Once Shumlin realized he couldn’t get his program passed, at least in the near term, he just bailed. And having decided to bail, he reverted to his old political habits. Load up the bill with everything but the kitchen sink so as to avoid getting blamed for not pressing on.
One of the defenses put forward by his staff in the press briefing is that they have only had real numbers from their consultant for a few weeks. That defense is sheer fertilizer. Shumlin has spent the last four years hiding from the cost of single payer, as well as how to pay it.
He put off hiring UMass-Wakely for at least a year, so as to avoid having to defend any cost numbers before his reelection campaign in 2012; that was understandable in the light of his very narrow winning margin in his first run in 2010. He won big in 2012, but when the UMass group submitted their report in 2013 they were instructed to avoid any suggestions for how to raise the money. The obvious problem was that specific financing recommendations could have been used against him in the 2014 election.
Meanwhile, Shumlin spent nearly two years talking utter nonsense about the financing. His first idea was to get the speaker of the House, Shap Smith, and the president of the Senate to figure it out. That was obviously a non-starter, so the governor drafted a business group to figure it out. That was just slightly less obviously a non-starter.
He finally happened upon Michael Costa, a young, skilled tax expert who was working in the Tax Department.
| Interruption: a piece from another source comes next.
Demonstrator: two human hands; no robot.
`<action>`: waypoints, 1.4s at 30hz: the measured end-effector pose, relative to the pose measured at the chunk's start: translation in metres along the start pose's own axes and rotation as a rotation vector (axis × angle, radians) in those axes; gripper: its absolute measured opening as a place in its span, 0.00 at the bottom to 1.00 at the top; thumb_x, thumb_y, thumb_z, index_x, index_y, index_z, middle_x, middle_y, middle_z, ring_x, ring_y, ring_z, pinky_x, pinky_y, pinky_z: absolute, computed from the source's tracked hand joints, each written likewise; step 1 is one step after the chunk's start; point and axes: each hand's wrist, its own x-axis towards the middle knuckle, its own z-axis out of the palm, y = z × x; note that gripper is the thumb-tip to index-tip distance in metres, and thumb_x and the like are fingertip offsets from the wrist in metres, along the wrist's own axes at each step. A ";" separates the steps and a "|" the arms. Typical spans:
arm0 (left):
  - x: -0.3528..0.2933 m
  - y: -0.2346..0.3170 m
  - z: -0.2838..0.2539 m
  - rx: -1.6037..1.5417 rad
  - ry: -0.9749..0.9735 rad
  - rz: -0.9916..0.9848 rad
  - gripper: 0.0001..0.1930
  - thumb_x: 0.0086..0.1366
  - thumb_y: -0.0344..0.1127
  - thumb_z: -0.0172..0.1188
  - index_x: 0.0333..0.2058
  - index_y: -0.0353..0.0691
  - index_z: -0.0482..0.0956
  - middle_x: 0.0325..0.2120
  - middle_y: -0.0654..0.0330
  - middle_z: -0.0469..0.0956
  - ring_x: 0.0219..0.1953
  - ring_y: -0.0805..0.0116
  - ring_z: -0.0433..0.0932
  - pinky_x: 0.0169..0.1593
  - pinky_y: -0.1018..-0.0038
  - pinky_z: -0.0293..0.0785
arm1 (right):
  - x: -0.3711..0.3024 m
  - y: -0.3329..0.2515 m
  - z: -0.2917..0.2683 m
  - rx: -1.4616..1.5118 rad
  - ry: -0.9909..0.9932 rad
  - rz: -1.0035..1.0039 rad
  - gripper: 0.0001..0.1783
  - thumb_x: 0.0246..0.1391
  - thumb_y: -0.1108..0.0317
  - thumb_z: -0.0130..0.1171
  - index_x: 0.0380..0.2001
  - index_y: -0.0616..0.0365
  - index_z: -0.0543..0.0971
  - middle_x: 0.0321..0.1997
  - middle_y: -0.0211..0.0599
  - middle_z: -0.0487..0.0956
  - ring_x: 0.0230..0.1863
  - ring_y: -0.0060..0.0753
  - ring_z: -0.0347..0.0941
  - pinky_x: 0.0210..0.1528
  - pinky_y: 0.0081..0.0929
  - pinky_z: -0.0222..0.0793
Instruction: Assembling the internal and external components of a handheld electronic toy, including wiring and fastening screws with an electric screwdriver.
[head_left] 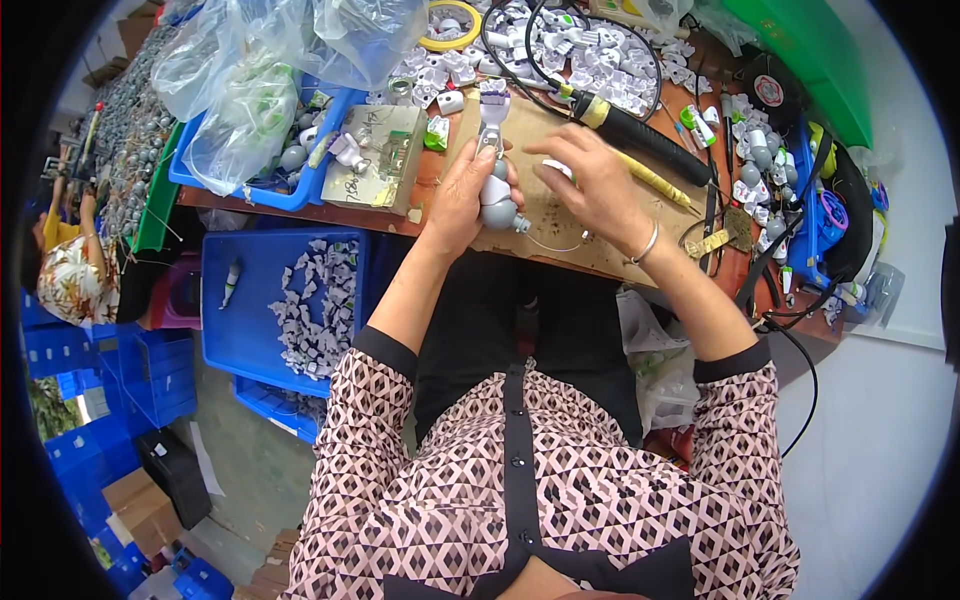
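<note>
Gray-and-white figure [496, 192] sits gripped in the left hand [460, 198], the right hand [603, 188] holding a white piece [557, 168].

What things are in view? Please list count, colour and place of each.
Jointed part: one, grey and white, in the left hand
Small piece: one, white, by the right hand
Board: one, brown, below both hands
Table: one, reddish brown, under the board
Loose parts: many, white, back of table
Tape roll: one, yellow, back of table
Thick tool: one, black, beyond the right hand
Pointed stick: one, yellow, beside that tool
Block: one, pale, left of the board
Bags: several, clear, upper left
Trays and crates: several, blue, left and right
Panel: one, green, upper right
Carton: one, brown, lower left
Co-worker: one, patterned clothing, far left
Left hand: one, bare, around jointed part
Right hand: one, bare, over the board
</note>
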 end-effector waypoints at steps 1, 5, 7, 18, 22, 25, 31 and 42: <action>0.001 0.000 0.001 -0.003 -0.014 -0.001 0.15 0.70 0.41 0.41 0.49 0.37 0.62 0.27 0.59 0.71 0.26 0.71 0.75 0.32 0.74 0.74 | 0.001 -0.002 0.005 0.339 -0.021 0.219 0.14 0.51 0.67 0.58 0.41 0.60 0.76 0.36 0.34 0.75 0.38 0.33 0.71 0.41 0.29 0.68; 0.003 0.001 0.001 -0.003 -0.052 -0.021 0.19 0.70 0.41 0.42 0.55 0.37 0.59 0.28 0.59 0.71 0.26 0.71 0.75 0.32 0.75 0.74 | 0.017 0.004 0.010 0.958 -0.225 0.703 0.18 0.54 0.59 0.57 0.41 0.63 0.78 0.31 0.26 0.76 0.30 0.13 0.67 0.27 0.14 0.62; 0.002 0.000 0.000 0.049 -0.041 -0.025 0.24 0.70 0.42 0.42 0.60 0.38 0.54 0.29 0.59 0.71 0.26 0.71 0.75 0.32 0.76 0.74 | 0.025 0.000 0.010 1.022 -0.268 0.724 0.16 0.53 0.59 0.59 0.37 0.60 0.79 0.28 0.23 0.76 0.26 0.10 0.65 0.23 0.12 0.58; 0.000 0.002 0.001 0.081 -0.104 -0.023 0.30 0.66 0.37 0.50 0.62 0.39 0.49 0.34 0.59 0.70 0.29 0.72 0.75 0.33 0.76 0.74 | 0.038 -0.001 0.005 1.078 -0.331 0.736 0.10 0.51 0.60 0.61 0.28 0.56 0.77 0.22 0.20 0.73 0.20 0.09 0.63 0.21 0.10 0.57; -0.001 0.007 0.005 0.098 -0.058 -0.023 0.36 0.60 0.28 0.55 0.63 0.37 0.45 0.37 0.60 0.70 0.30 0.74 0.75 0.35 0.76 0.74 | 0.037 -0.001 0.008 1.116 -0.298 0.736 0.11 0.51 0.60 0.61 0.26 0.55 0.76 0.23 0.21 0.72 0.22 0.10 0.64 0.24 0.11 0.59; 0.000 0.005 0.001 0.133 -0.064 -0.043 0.37 0.61 0.29 0.55 0.64 0.36 0.43 0.37 0.59 0.70 0.29 0.74 0.75 0.35 0.77 0.74 | 0.037 0.005 0.012 1.145 -0.330 0.724 0.11 0.51 0.60 0.62 0.25 0.55 0.76 0.23 0.21 0.72 0.23 0.11 0.64 0.25 0.12 0.60; 0.001 0.002 0.000 0.179 -0.060 -0.039 0.38 0.61 0.29 0.55 0.64 0.37 0.42 0.35 0.60 0.72 0.29 0.73 0.75 0.35 0.77 0.74 | 0.040 0.008 0.010 1.125 -0.370 0.767 0.10 0.50 0.61 0.62 0.26 0.55 0.75 0.22 0.22 0.72 0.22 0.10 0.67 0.23 0.11 0.61; 0.002 0.007 0.002 0.050 -0.058 -0.019 0.35 0.59 0.27 0.54 0.63 0.40 0.48 0.33 0.60 0.72 0.28 0.73 0.75 0.33 0.75 0.76 | 0.043 0.007 0.014 1.175 -0.386 0.716 0.10 0.52 0.61 0.61 0.27 0.56 0.75 0.23 0.23 0.73 0.23 0.12 0.69 0.24 0.10 0.66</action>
Shumlin gave Costa the job of figuring out the payment structure but Costa knew he needed help from a modeler to understand how any payment scenario would play out in real life. He got the modeling help he needed, but so late that no numbers were available until after the 2014 election.
No one can know what was in the governor’s mind through all of this, but if he did load up the estimate it would be pure political Shumlin, of a piece with the way he has handled a lot of the tough issues.
When everything looked good in the early days, he assured Vermonters they would have a single payer system in operation by 2014, a notion so absurd that it left policy experts speechless. When he found out in the spring of 2013 that the Obamacare insurance exchange was headed for a ditch, he insisted it was a “nothing burger” and continued to be reassuring about progress on that issue. The press then unearthed the internal e-mails that showed the administration knew about the exchange mess months before admitting it.
The problem in the current situation is that by insisting on an inflated cost for single payer now, he has not only drained all the political energy out of the reform effort, but he has poisoned the well for a longer time because so much of the public will write off the shift away from an employer base as a financial pipe dream.
The sad thing is that he didn’t need to do it. The legislature was never going to pass a $1.6 billion tax bill anyway. Not in 2015 and probably not in 2016 either.
Where does it leave us? Health care reform will continue, based mostly in the Green Mountain Care Board rather than the governor's office. There will be no great leap forward to full single payer. Beyond that lies uncertainty. We'll discuss many of the issues involved over the next several weeks.